Reputation: 13
I'm learning the basics of web-scraping and am using Indeed as my testing ground.
I'm excluding sections of my code that I'm happy with to avoid a lengthy post. The "indeed(dot)com" portion of the print statement will be substituted with "site" so my post does not get auto-removed or flagged.
the related_jobs variable is of type bs4.element.tag. My code is as follows:
for job in jobs:
related_jobs = job.find('span', class_ = 'mat')
print(f"All Postings By {company_name}: site{related_jobs}")
Here is one of the outputs for the print statement:
My issue is as follows: I want to append the "site" variable to the first 'a' tag in the span tag and when I try and implement that this way:
related_jobs = job.find('span', class_ = 'mat').a['href']

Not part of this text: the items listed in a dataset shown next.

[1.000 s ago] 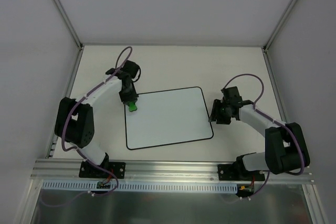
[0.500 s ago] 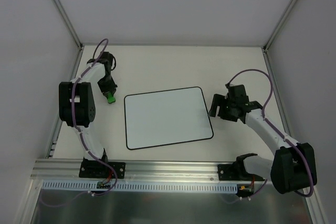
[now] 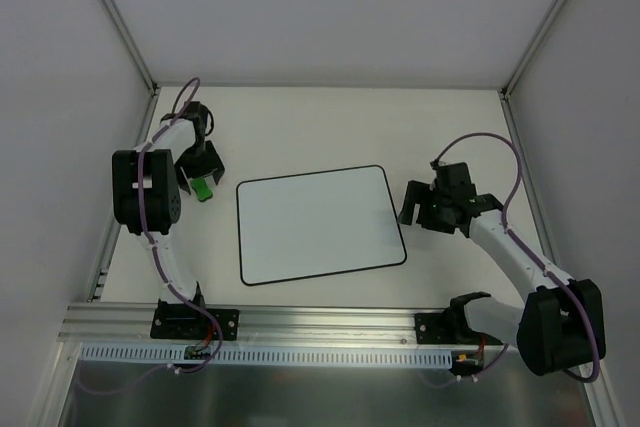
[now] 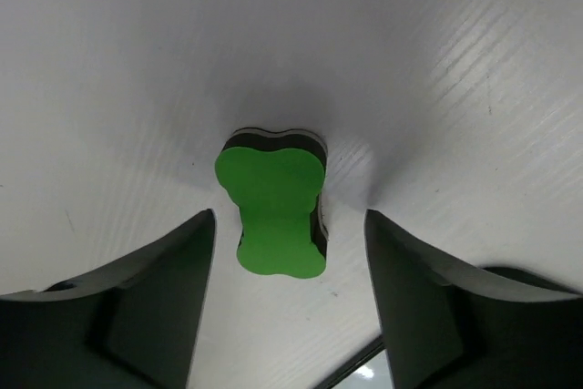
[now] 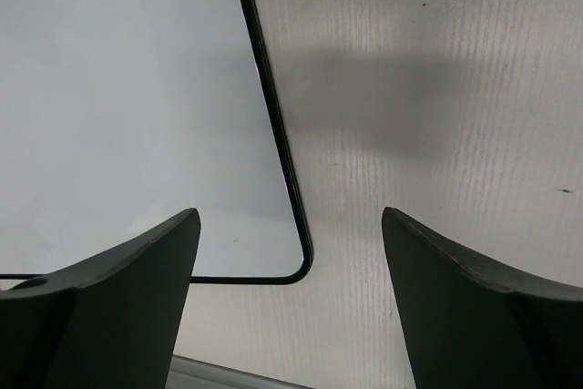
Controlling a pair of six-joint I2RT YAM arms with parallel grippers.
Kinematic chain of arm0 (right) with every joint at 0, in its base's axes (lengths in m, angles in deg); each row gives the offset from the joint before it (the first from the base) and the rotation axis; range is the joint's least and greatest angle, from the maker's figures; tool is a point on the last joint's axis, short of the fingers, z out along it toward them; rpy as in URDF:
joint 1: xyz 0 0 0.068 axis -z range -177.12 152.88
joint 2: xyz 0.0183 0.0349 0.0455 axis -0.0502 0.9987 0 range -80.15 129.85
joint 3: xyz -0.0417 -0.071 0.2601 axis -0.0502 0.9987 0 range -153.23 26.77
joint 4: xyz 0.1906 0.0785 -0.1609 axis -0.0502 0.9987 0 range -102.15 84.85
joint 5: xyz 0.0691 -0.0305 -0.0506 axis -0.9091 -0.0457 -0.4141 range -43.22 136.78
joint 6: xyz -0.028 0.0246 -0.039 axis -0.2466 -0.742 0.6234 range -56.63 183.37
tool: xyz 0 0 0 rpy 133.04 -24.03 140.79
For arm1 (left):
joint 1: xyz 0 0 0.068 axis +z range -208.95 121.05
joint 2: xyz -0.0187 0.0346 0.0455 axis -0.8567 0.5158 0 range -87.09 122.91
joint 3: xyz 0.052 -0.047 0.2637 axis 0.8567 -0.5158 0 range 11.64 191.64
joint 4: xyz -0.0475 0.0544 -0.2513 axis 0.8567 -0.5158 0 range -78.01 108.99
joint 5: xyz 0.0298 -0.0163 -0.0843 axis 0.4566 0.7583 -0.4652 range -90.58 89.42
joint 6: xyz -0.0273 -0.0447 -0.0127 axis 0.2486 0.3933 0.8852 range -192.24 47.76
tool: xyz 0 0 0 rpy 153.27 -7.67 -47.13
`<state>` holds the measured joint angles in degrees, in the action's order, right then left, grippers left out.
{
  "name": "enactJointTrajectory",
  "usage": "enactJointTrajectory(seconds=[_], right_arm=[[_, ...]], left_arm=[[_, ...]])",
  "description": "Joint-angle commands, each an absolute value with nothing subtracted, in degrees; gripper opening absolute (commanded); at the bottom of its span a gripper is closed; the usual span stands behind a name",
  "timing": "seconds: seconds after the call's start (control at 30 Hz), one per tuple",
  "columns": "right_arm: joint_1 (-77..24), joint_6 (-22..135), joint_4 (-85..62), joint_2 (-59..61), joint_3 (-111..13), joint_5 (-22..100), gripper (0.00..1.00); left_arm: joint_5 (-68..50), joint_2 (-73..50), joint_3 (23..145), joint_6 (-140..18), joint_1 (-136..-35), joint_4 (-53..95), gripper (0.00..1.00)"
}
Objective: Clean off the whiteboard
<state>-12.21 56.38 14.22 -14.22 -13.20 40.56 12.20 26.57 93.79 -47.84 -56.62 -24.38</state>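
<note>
Left gripper [image 3: 203, 175]: off the whiteboard's [image 3: 318, 224] left edge, level with its far-left corner. Jaws part-way open, one finger on each side of the eraser with a clear gap on both sides; nothing gripped.

Eraser [image 3: 204, 188]: small green block with a dark underlayer and a waisted outline. Lies flat on the table [image 3: 350, 127] just left of the whiteboard, apart from its border. In the left wrist view it sits centred between the dark fingers [image 4: 137, 298], green face up.

Whiteboard: flat on the table between the two grippers, slightly skewed. White face, thin black border, rounded corners. No marks visible on the face.

Right gripper [image 3: 418, 209]: just off the whiteboard's right edge, about level with its middle. Jaws spread wide, holding nothing. The right wrist view shows the whiteboard's border and one rounded corner [image 5: 296, 271] in the gap between the fingers [image 5: 118, 289]; whether they touch it cannot be told.
</note>
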Motion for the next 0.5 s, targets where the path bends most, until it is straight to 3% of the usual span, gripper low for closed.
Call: enactJointTrajectory(seconds=[0.0,0.03,0.1,0.33,0.4,0.47], right_arm=[[-11.80,57.13,15.88,-16.25,-15.95,41.42,0.85],[-11.80,57.21,16.32,-16.43,-16.56,41.33,0.86],[-11.88,57.56,17.90,-17.47,-17.26,41.85,0.85],[-11.88,59.93,23.61,-27.83,-23.50,46.15,0.87],[-11.80,61.60,26.33,-30.65,-26.92,49.40,0.96],[-11.80,62.75,29.14,-34.86,-29.47,52.21,0.99]], left_arm=[[13.49,20.76,92.33,-47.89,-56.57,-25.65,0.75],[12.88,19.70,91.97,-47.98,-56.57,-25.65,0.89],[11.30,15.40,90.75,-48.07,-56.57,-25.74,0.97],[1.28,-6.56,85.39,-52.01,-56.57,-26.44,0.99],[-0.84,-16.31,84.24,-53.51,-56.57,-26.62,0.99],[-2.51,-22.55,83.01,-55.97,-56.57,-27.14,0.99]])
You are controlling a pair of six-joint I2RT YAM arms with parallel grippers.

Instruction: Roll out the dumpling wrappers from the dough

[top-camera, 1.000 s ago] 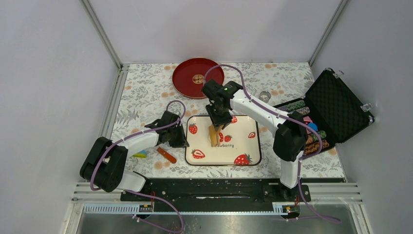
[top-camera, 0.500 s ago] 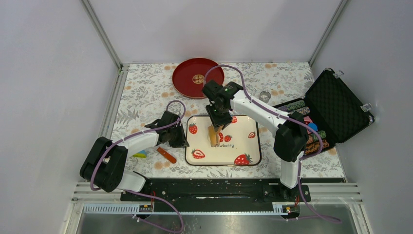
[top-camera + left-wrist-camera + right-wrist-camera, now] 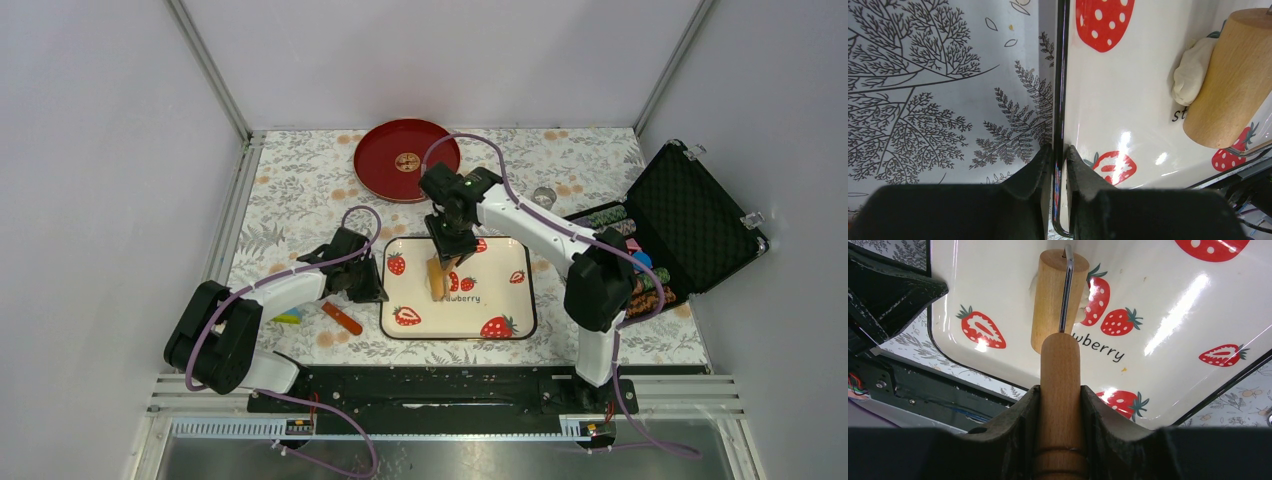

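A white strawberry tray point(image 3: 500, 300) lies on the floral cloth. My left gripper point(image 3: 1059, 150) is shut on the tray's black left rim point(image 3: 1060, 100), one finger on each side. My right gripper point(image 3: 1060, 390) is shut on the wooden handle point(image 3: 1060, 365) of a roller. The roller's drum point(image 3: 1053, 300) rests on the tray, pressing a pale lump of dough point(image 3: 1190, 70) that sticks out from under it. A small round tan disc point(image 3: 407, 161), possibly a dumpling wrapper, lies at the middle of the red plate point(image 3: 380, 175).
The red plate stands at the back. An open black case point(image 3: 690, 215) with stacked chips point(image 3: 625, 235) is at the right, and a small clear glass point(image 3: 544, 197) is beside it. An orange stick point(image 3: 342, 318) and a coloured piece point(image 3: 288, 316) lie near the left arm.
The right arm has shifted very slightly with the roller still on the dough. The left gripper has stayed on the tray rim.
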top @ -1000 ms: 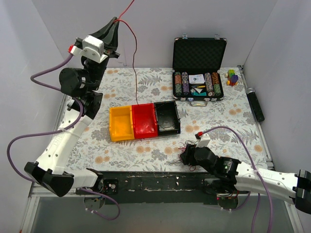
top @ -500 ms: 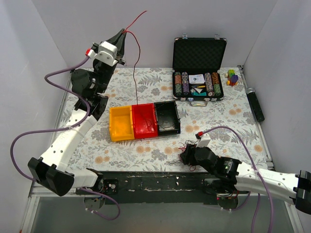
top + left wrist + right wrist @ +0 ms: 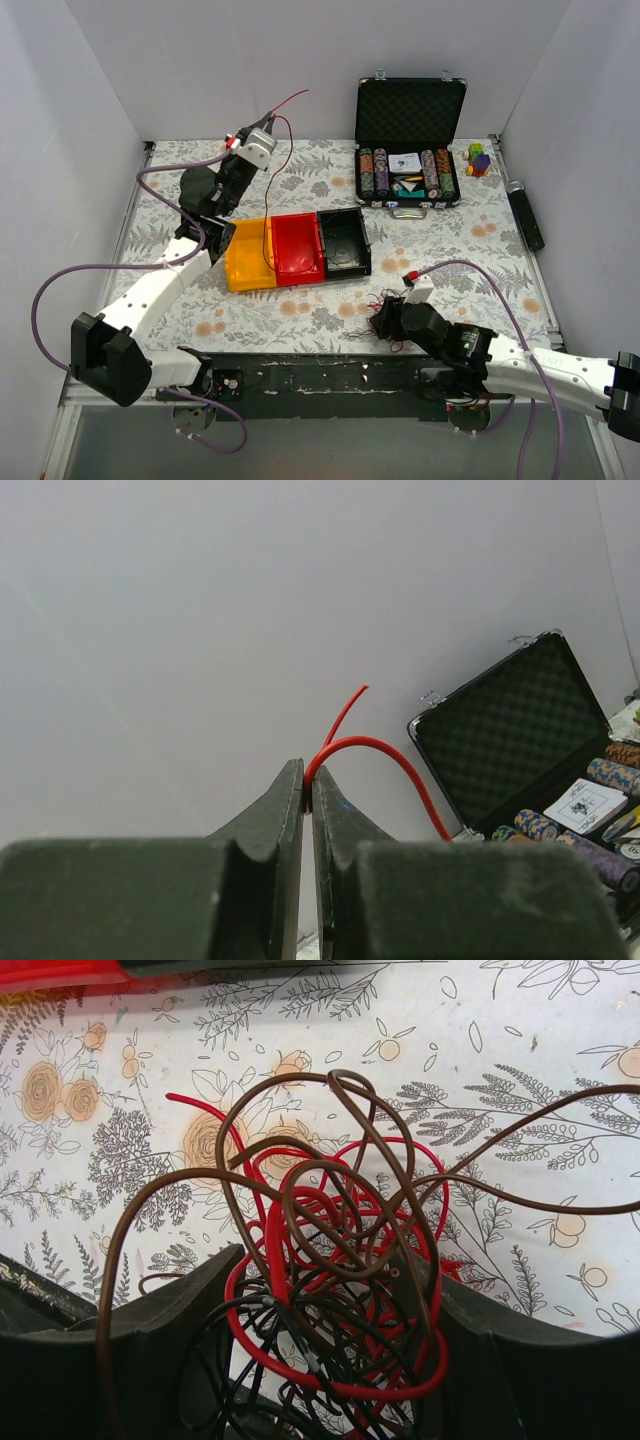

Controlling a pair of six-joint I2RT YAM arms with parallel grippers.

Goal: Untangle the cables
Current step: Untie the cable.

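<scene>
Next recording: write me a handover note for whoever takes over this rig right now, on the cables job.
Left end effector: shut on one red cable, held up; the cable hangs down to the yellow bin.
Right end effector: open, straddling the tangle of red, brown and black cables on the table, near edge.
Done: one red cable is clear of the tangle.
Left: set it down, then separate the rest.
</scene>
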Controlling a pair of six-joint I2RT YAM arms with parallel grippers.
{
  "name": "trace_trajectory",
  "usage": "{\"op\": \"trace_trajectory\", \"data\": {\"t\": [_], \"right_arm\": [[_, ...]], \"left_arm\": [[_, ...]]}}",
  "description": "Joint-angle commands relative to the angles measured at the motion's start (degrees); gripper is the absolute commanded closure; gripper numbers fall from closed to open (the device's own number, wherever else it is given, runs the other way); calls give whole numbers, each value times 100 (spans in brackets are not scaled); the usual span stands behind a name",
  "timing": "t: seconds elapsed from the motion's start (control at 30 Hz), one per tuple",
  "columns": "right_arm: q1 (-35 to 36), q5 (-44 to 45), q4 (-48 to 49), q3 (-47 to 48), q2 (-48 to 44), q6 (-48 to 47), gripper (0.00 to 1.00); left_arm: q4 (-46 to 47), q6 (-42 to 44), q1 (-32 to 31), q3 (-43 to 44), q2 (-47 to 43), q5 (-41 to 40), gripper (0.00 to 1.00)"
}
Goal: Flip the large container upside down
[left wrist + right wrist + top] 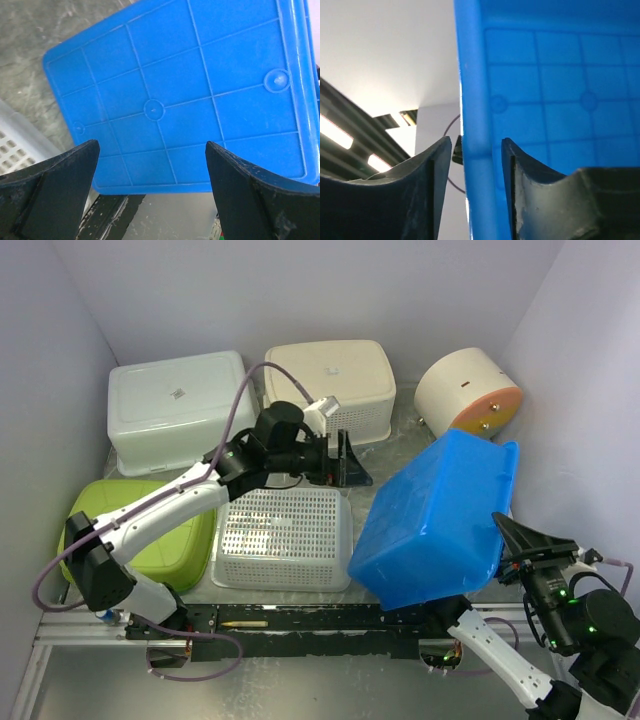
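Large container: the blue container (435, 525) sits just right of the white perforated basket (285, 537). It is tipped up on edge. In the left wrist view you see its gridded underside (175, 100) face-on.

Container mouth: it opens away from the basket, toward your right arm. The right wrist view looks past the rim to the inside of the base (560, 90).

Container support: you cannot tell from the top view whether its lower edge touches the table.

Right gripper (520, 540): it is on the container's side away from the basket. Its fingers are clamped on the blue rim wall, one on each face (the wrist view shows the wall filling the gap) (475, 150).

Left gripper (345, 462): it is over the basket's far right corner, pointing at the container's underside but apart from it. The jaws are spread wide with nothing between them (151, 150).

Green tub (170, 540): just left of the basket.

White lidded bin (175, 410): beyond the basket, to its far left.

Cream slotted basket (330, 375): directly beyond the basket.

Cream drum with orange face (468, 390): far right of the basket, lying on its side behind the container.
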Motion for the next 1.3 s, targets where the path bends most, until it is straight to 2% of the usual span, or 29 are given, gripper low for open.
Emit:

, the output is exactly how I want it but does not continue after the first listing. I receive this error: "AttributeError: 'NoneType' object has no attribute 'a'".
My Question: Is there a way to have my for loop continue throughout the entire listing of the page? If not, is there a string method that I can use to grab the first a tag?
Upvotes: 0
Views: 406
Reputation: 21436
Some iterations in your loop find no jobs
. What you can do is either use try/except
statement or do an if check:
for job in jobs:
related_jobs = job.find('span', class_ = 'mat')
if not related_jobs:
# no jobs - skip this iteration
continue
related_jobs = related_jobs.a['href']
print(f"All Postings By {company_name}: site{related_jobs}")
or more pythonic approach is to use try/except
statement:
for job in jobs:
try:
related_jobs = job.find('span', class_ = 'mat').a['href']
except (AttributeError, KeyError):
continue
print(f"All Postings By {company_name}: site{related_jobs}")
Upvotes: 1